A prior, commonly-owned patent, U.S. Pat. No. 6,455,505, to Morgan, which is hereby incorporated by reference herein in its entirety, disclosed a color wheel system that recaptured light from the spoke areas—the boundary areas between colors—of a color wheel. The color wheel typically is a disk-shaped assembly of dichroic filters. Other shapes of “color wheels” are possible, such as rotating drums or polygons. A white-light beam is focused on the color wheel and the dichroic filters, which may be transmissive or reflective and which thereupon filter the white light to form a primary-color light beam. The color wheel includes at least one filter “segment” for each of the primary colors, and most likely also includes a white segment.

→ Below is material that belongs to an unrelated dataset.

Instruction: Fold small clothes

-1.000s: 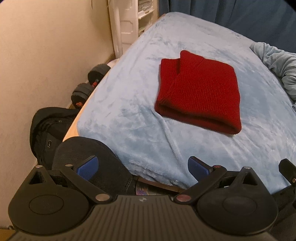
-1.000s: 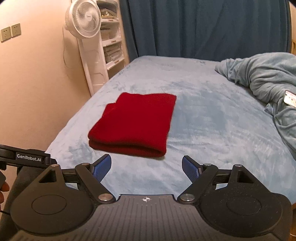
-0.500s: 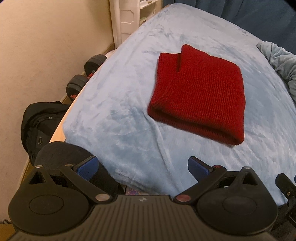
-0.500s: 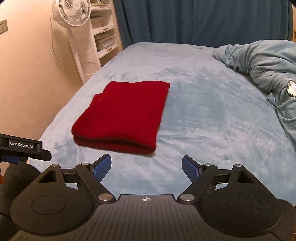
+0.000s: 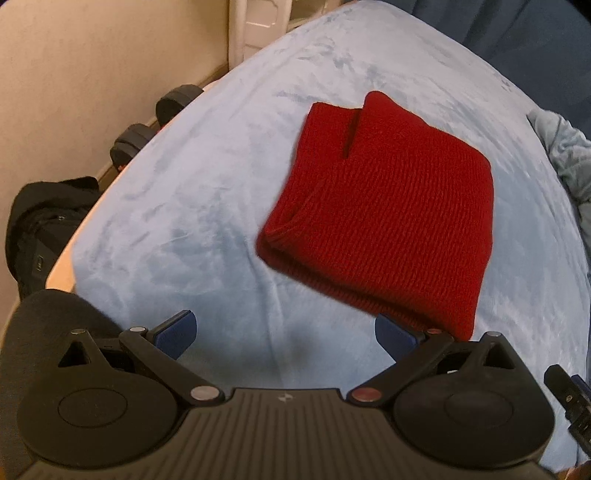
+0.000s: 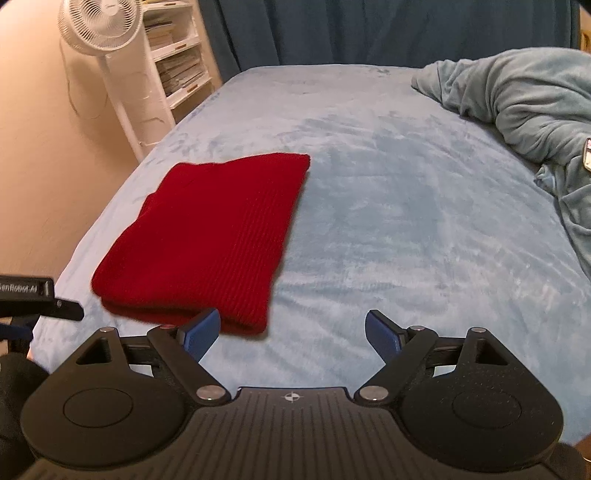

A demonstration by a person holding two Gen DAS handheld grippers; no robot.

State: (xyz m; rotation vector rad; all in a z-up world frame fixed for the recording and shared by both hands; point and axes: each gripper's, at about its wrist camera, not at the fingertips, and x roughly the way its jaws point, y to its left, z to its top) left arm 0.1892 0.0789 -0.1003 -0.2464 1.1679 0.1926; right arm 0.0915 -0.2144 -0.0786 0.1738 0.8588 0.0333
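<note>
A folded red knit garment (image 5: 384,214) lies flat on the light blue bed cover (image 5: 207,206); in the right wrist view the same garment (image 6: 210,236) sits left of centre. My left gripper (image 5: 284,334) hangs open over the bed's near edge, its right fingertip just in front of the garment's near corner, nothing between the jaws. My right gripper (image 6: 291,332) is open too, its left fingertip at the garment's near right corner, bare cover between the pads. Part of the left gripper's body shows at the left edge of the right wrist view.
A crumpled teal blanket (image 6: 517,110) is heaped at the bed's right side. A white standing fan (image 6: 99,29) and white shelves (image 6: 177,62) stand at the far left by the dark curtain. Dumbbells (image 5: 155,122) and a black bag (image 5: 40,221) lie on the floor left of the bed.
Both grippers have moved forward and down toward the bed; the red garment now looms larger and reaches their fingertips. Both stay open.
</note>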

Spinning the color wheel so that each filter passes through the point at which the white light beam strikes the color wheel generates a sequential primary color light beam. The color wheel typically is spun fast enough to create at least one primary color period for each primary color during each frame of a video image. Spinning the wheel faster, or using multiple filter segments for one or more of the primary colors can reduce color separation artifacts that allow the viewer to detect the sequential color nature of the display system.
While a sequential color display system typically costs less to produce than a simultaneous color display system, images created by a sequential filtered color display system are not as bright as images created by simultaneous color display systems using the same light source. This is because at any given time only a portion of the light generated by the light source is being used to form the image. For example, when using a three-color equal-segment filter wheel, each primary color is produced only ⅓ of the time. Additionally, when a sequential filter such as a color wheel is used, the light during the filter transitions, typically called spoke times, will be a varying mixture of the two filters being changed in and out. The Morgan patent taught that such spoke light can be recaptured and used during white light periods, as it is undesirable to “throw away” light, given that high image brightness is one of the major desires of customers in the projection display market.

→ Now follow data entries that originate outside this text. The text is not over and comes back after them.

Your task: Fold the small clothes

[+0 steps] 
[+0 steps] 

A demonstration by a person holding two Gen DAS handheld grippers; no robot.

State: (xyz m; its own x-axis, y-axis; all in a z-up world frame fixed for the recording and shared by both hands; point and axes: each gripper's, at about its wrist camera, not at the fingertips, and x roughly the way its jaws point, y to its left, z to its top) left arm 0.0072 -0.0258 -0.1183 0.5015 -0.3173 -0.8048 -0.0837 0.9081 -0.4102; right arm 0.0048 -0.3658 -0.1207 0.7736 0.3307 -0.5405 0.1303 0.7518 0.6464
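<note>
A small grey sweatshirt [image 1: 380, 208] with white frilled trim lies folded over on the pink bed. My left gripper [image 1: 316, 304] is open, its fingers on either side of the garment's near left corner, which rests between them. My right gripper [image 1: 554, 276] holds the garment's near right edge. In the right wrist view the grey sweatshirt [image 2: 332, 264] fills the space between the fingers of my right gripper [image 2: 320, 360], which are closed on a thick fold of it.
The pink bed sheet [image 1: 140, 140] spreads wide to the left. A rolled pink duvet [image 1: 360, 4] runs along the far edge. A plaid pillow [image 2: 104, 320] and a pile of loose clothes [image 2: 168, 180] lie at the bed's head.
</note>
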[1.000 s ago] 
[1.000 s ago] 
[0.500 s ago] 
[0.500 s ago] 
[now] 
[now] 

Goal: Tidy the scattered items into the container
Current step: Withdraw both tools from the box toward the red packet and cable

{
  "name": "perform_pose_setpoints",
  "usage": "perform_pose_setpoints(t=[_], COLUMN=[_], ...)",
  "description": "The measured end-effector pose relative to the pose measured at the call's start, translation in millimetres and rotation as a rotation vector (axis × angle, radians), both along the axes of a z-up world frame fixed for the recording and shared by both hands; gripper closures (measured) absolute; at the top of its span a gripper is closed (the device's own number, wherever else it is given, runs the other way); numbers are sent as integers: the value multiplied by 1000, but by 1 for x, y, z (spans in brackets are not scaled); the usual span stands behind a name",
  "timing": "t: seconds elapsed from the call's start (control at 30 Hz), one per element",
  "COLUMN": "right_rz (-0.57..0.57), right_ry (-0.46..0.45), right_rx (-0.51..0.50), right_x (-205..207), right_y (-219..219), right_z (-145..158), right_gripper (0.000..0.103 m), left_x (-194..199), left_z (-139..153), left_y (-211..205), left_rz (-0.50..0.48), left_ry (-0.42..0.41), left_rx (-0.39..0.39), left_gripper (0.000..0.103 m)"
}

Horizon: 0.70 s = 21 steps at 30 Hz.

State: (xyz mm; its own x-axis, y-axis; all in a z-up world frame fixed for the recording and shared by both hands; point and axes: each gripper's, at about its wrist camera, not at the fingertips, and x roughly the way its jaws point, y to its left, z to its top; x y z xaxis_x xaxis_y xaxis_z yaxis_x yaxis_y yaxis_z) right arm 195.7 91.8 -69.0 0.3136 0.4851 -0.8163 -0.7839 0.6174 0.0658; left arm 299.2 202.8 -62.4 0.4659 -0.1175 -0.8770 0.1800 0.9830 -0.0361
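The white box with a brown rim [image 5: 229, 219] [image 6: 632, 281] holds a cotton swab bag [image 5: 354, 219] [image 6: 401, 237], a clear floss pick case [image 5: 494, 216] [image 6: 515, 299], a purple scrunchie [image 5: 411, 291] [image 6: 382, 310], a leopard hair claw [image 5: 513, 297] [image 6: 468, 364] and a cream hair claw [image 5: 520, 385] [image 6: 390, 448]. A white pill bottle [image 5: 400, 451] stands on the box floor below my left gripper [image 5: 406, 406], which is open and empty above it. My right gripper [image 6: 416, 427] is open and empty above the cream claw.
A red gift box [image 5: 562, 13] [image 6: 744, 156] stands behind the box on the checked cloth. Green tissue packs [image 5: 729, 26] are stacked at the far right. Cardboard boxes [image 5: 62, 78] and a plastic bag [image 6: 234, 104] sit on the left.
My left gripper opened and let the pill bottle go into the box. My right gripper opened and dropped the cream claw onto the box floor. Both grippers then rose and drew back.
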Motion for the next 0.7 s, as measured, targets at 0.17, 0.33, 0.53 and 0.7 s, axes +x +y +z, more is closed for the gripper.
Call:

While the above approach is described in the context of a color wheel having filters for the primary colors and possibly white, the use of “neutral density” filters has also been disclosed by Hewlett et al. in commonly owned U.S. Pat. No. 5,812,303, which is hereby incorporated by reference herein in its entirety. Such neutral density filters, instead of providing different colors, provide additional segment filters of the same color as the regular primary colors, except with a lower level of reflectivity (or transmissivity for a transmissive application). As disclosed in the Hewlett et al. patent, such neutral density filters allow for the use of longer modulated bit times to accomplish lower intensity color signals, which is sometimes important for proper timing for the modulation of the pixels of a Digital Micromirror Device (DMD) or other light modulation system. Specifically, as discussed in the '303 patent, there may be limitations on the minimum bit times available for the display of bits, which would otherwise pose a limitation on the least significant intensity bits, and the neutral density filters by their lower transmissivities provide for lower intensity light without necessitating ever-shorter “on” times for the pixels. In this type of a wheel, there will be transitions both between color filters, e.g., between red and green filters, and between regular color filters and Neutral Density (“ND”) filters, e.g., between green filter segments and ND green filter segments.